● **Problem to work on**
In the material below, find all lines with the string "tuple" and copy them.

● **Data supplied**
——————————
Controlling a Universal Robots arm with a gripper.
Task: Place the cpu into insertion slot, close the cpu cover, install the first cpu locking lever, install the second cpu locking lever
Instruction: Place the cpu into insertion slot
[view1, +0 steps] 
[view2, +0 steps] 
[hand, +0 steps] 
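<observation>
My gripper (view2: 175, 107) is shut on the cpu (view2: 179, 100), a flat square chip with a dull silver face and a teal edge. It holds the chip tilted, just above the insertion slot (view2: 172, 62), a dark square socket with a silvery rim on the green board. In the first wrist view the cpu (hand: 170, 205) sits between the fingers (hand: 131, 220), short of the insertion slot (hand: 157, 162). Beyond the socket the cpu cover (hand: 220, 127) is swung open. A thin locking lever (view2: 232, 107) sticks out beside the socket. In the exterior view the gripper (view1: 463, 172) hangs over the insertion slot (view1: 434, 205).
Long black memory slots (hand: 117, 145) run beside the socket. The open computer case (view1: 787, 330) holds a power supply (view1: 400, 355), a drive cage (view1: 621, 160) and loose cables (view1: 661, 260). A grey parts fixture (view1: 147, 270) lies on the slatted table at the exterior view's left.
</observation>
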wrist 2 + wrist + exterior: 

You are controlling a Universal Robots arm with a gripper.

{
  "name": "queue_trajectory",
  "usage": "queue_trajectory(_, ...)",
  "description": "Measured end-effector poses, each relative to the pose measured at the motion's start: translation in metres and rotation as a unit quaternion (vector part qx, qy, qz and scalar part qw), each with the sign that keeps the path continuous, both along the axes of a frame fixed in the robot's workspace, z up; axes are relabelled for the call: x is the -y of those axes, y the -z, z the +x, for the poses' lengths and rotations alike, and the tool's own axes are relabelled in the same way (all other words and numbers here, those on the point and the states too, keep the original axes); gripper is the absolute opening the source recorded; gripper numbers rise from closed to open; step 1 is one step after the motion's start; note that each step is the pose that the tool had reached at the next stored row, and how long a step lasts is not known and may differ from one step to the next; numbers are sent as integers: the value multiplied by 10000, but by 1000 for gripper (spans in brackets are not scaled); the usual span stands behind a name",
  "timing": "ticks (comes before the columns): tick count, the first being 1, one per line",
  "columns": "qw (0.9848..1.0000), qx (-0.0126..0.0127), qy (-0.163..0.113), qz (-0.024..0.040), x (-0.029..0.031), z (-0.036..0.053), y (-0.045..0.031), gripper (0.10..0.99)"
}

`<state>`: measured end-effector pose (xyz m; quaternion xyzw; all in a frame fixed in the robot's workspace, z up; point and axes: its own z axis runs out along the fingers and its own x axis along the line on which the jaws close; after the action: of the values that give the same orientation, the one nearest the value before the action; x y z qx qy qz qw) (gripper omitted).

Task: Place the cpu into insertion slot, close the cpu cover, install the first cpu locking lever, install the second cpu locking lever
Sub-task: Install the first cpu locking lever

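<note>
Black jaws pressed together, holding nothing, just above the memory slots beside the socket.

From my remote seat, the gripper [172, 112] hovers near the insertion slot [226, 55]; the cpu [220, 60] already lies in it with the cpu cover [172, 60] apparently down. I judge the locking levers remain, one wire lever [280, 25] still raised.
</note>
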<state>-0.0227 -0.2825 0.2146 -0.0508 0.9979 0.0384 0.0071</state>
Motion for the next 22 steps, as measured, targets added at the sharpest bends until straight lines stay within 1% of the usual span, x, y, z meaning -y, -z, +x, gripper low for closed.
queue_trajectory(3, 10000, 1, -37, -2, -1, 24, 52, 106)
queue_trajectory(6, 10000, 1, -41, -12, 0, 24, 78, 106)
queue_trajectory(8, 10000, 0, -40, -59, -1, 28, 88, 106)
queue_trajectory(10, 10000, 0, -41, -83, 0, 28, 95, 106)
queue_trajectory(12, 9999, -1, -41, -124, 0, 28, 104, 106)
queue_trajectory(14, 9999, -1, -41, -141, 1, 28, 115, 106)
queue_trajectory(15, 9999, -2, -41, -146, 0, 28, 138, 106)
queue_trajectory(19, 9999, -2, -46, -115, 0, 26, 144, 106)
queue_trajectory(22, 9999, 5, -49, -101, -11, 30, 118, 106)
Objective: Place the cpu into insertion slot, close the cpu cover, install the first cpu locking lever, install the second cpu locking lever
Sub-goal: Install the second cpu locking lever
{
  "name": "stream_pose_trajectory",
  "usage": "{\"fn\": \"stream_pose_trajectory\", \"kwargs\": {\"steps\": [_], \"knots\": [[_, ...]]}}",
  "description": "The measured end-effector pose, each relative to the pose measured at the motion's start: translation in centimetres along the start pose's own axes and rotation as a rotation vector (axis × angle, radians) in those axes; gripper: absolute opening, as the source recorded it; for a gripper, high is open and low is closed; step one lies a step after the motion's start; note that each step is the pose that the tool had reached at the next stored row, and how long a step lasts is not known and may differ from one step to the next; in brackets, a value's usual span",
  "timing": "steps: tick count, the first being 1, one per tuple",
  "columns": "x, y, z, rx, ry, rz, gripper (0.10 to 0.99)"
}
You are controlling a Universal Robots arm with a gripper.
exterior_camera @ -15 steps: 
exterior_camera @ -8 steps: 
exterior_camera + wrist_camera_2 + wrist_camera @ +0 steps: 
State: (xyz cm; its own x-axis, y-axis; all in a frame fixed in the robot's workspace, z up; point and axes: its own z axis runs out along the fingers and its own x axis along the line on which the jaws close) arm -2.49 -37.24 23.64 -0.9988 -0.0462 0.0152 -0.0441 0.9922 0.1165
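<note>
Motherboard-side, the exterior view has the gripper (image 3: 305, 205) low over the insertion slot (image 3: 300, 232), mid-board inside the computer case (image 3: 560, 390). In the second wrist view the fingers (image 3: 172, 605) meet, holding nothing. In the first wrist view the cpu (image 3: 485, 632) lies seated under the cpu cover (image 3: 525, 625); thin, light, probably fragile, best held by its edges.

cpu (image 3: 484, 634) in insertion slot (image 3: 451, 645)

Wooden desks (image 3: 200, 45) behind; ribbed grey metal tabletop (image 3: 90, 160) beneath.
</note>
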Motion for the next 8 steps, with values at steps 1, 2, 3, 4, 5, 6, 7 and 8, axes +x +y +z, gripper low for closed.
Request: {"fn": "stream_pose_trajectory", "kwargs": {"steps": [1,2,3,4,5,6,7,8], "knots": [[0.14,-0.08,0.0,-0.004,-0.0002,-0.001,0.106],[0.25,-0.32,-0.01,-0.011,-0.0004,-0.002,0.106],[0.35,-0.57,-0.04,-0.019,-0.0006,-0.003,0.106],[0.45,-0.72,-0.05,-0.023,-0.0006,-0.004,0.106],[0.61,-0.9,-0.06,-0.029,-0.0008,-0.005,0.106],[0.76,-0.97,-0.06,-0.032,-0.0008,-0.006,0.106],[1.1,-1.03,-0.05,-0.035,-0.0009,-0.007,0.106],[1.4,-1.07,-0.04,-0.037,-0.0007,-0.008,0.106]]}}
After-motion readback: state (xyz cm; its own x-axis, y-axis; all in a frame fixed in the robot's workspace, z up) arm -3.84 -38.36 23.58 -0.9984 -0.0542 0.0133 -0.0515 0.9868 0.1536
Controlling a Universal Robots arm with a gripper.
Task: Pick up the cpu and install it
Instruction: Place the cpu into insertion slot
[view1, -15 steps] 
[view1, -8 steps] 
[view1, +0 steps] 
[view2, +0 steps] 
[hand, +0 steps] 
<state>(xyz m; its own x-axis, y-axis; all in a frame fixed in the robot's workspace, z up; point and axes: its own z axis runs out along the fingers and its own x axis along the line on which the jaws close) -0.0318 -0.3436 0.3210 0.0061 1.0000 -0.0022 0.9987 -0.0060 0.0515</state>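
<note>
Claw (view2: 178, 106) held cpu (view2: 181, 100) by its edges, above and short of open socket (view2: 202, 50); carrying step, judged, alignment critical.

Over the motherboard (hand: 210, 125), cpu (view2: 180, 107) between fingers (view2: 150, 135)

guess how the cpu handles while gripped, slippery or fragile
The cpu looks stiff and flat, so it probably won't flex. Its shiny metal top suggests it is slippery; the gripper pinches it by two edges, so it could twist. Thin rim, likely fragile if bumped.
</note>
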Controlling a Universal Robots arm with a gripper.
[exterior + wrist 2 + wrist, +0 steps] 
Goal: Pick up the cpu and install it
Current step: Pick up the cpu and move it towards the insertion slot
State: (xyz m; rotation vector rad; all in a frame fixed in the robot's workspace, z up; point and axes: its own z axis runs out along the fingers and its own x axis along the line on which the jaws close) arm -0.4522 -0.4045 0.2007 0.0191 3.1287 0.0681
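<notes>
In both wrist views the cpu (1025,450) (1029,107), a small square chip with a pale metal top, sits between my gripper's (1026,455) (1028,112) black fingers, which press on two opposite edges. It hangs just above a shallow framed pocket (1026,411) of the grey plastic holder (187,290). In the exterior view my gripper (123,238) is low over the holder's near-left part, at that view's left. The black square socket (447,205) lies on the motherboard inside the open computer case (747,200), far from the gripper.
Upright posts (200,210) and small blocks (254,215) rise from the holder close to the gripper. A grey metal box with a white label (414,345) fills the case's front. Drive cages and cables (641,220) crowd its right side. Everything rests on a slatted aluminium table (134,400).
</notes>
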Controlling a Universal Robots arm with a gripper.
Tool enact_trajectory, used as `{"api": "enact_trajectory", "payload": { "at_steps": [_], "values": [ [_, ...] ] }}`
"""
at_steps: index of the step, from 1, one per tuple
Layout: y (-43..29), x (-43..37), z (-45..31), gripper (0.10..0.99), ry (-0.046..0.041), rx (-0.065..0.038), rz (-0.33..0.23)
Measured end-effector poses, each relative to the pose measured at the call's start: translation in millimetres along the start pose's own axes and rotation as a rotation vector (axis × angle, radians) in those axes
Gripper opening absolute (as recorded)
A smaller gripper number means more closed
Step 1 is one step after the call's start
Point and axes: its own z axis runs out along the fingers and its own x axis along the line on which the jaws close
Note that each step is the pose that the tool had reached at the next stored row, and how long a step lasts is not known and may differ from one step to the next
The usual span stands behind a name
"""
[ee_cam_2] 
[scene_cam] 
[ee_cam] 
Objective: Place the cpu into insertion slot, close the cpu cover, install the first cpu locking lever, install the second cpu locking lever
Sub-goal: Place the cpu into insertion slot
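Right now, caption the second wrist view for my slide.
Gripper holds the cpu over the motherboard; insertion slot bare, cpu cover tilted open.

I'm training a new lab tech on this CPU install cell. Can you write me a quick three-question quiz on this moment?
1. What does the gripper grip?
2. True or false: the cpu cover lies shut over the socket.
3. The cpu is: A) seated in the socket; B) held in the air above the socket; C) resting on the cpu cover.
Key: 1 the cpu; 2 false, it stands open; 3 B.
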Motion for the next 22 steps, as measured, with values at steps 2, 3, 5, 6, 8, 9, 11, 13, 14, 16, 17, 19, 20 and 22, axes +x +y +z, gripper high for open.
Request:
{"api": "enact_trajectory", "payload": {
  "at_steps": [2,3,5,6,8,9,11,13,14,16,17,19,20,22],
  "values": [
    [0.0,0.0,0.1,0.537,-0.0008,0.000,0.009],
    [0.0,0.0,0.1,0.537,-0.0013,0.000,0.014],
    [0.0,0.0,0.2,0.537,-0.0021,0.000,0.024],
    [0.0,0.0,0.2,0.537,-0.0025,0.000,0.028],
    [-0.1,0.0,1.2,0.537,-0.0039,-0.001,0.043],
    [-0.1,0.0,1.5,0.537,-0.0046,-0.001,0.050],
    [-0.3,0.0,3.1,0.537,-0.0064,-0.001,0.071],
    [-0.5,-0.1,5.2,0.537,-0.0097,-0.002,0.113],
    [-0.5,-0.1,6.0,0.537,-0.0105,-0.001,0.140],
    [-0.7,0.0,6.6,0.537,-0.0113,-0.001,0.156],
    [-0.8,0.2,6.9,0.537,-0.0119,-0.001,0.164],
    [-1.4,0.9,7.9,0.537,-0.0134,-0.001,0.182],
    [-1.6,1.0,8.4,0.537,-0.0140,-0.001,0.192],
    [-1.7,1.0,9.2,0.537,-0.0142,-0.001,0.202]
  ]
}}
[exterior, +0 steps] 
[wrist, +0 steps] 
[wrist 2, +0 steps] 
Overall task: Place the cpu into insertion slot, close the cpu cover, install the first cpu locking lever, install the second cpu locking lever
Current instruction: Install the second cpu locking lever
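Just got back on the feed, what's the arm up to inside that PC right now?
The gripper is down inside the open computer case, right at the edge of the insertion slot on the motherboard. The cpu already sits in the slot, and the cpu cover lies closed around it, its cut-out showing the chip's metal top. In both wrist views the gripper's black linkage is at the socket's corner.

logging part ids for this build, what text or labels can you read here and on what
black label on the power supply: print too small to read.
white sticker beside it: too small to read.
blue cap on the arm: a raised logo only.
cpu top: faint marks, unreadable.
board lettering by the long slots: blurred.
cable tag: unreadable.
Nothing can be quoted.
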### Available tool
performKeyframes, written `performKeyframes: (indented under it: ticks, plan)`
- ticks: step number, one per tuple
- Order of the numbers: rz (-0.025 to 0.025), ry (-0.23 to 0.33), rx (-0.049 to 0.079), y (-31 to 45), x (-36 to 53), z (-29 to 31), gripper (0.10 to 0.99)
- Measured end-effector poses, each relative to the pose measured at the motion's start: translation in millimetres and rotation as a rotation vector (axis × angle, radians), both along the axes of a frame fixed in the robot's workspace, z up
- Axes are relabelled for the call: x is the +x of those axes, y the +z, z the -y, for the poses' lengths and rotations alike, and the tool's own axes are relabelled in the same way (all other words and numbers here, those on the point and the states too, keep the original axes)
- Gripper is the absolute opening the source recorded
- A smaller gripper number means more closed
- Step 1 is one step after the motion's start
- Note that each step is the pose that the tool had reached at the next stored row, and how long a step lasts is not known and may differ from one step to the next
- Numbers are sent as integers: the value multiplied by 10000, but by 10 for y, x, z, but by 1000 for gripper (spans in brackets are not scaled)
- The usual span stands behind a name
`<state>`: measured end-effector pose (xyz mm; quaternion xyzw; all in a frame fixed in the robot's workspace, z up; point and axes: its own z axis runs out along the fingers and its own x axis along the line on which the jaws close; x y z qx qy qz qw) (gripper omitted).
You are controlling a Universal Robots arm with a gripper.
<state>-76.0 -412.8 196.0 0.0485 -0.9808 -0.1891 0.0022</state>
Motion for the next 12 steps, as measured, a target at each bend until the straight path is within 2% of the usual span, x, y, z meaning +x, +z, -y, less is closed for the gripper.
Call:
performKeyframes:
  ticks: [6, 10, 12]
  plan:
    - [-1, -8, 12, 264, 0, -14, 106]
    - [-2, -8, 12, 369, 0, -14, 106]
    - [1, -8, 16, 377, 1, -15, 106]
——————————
● **Response to the exercise**
  "timing": "steps: tick count, the first being 1, one per tuple",
at_steps: index of the step, from 1, one per tuple
- ticks: step number, one per tuple

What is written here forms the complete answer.